Exercise goal: For the data below, please report each line where the word "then" is found.

** Opening Data block **

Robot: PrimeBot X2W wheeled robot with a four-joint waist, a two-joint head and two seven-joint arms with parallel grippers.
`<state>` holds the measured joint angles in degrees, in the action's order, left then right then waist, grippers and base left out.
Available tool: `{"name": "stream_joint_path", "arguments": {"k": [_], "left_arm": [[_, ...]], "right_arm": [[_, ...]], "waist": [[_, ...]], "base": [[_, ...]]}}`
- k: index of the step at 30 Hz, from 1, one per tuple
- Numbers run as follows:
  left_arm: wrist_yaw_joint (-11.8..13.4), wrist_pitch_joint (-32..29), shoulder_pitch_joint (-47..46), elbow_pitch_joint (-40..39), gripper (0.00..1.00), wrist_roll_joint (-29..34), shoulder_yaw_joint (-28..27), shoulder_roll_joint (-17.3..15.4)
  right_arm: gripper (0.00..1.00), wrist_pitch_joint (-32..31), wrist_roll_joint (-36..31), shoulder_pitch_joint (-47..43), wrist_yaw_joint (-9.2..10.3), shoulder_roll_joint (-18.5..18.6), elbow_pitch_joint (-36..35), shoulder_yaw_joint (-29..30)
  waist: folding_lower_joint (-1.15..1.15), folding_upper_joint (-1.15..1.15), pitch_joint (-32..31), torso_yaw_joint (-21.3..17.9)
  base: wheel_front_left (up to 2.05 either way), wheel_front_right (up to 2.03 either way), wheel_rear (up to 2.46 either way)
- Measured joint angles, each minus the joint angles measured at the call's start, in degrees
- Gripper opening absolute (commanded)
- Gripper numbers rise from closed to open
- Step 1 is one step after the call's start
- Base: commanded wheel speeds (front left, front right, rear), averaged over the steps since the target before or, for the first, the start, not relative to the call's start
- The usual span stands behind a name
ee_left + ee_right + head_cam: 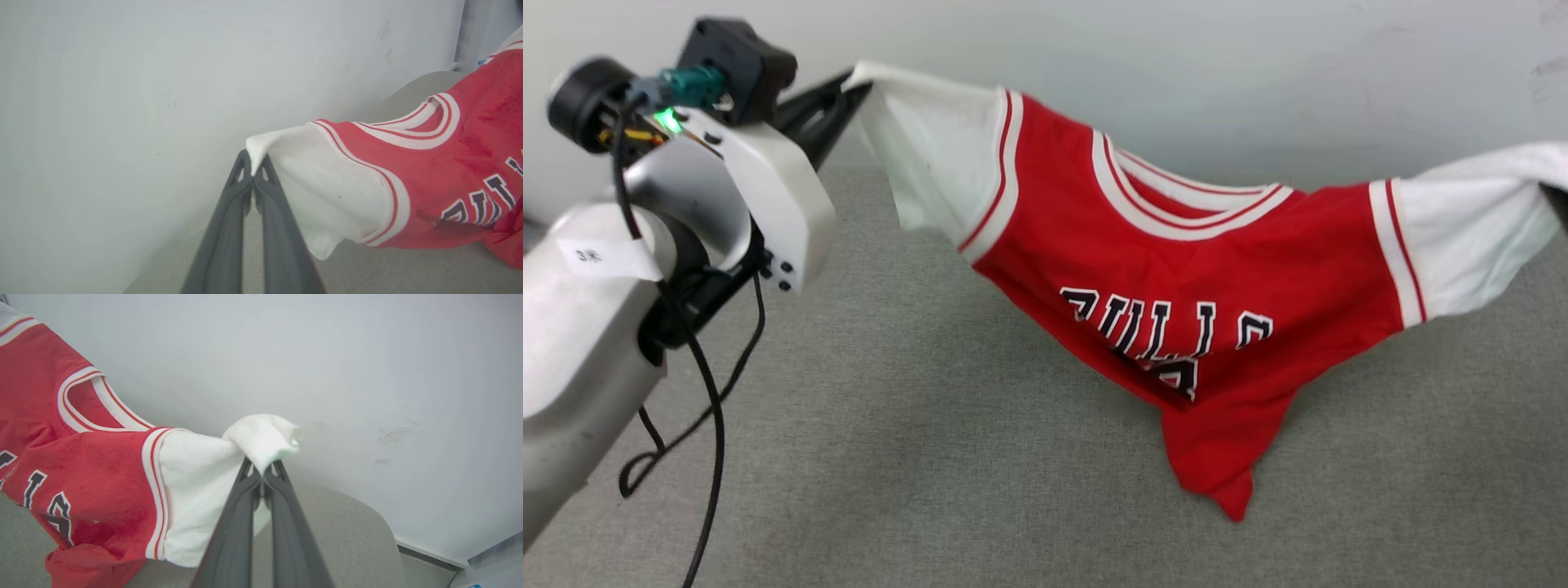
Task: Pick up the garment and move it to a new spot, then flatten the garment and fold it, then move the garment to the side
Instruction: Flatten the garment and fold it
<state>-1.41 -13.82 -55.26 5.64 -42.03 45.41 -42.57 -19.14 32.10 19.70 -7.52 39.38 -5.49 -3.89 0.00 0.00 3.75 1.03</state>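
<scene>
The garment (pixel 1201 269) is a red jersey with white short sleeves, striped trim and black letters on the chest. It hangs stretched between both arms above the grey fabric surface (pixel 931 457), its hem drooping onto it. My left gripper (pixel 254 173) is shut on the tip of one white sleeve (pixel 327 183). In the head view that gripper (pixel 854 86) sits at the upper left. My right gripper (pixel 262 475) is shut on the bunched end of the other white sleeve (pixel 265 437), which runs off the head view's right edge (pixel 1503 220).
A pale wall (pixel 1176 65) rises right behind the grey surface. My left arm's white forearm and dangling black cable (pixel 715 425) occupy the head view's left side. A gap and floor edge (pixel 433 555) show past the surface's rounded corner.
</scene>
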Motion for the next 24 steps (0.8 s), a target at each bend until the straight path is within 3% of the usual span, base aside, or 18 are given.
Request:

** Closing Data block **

Response area:
`<state>` holds the measured joint angles in degrees, in the action's order, left then right then waist, grippers and base left out.
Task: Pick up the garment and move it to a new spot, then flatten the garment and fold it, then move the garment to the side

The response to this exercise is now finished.